Problem: In this exercise, the data must be written out exactly.
*** Opening Dataset content ***
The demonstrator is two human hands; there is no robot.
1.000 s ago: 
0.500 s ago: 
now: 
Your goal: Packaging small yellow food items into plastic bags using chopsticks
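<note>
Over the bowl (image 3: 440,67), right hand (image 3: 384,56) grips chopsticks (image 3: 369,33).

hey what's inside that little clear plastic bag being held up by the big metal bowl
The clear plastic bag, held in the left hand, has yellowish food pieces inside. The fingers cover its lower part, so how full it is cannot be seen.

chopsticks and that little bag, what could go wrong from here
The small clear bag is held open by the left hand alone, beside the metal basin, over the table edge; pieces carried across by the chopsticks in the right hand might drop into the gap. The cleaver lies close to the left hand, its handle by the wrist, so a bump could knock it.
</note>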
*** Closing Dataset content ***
Result below:
The demonstrator is two human hands; there is no robot.
1.000 s ago: 
0.500 s ago: 
now: 
Your goal: Packaging small yellow food items into plastic bags using chopsticks
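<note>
Over the bowl (image 3: 440,67), right hand (image 3: 384,56) grips chopsticks (image 3: 369,33).

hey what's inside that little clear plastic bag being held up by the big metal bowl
The clear plastic bag, held in the left hand, has yellowish food pieces inside. The fingers cover its lower part, so how full it is cannot be seen.

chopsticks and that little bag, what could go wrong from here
The small clear bag is held open by the left hand alone, beside the metal basin, over the table edge; pieces carried across by the chopsticks in the right hand might drop into the gap. The cleaver lies close to the left hand, its handle by the wrist, so a bump could knock it.
</note>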

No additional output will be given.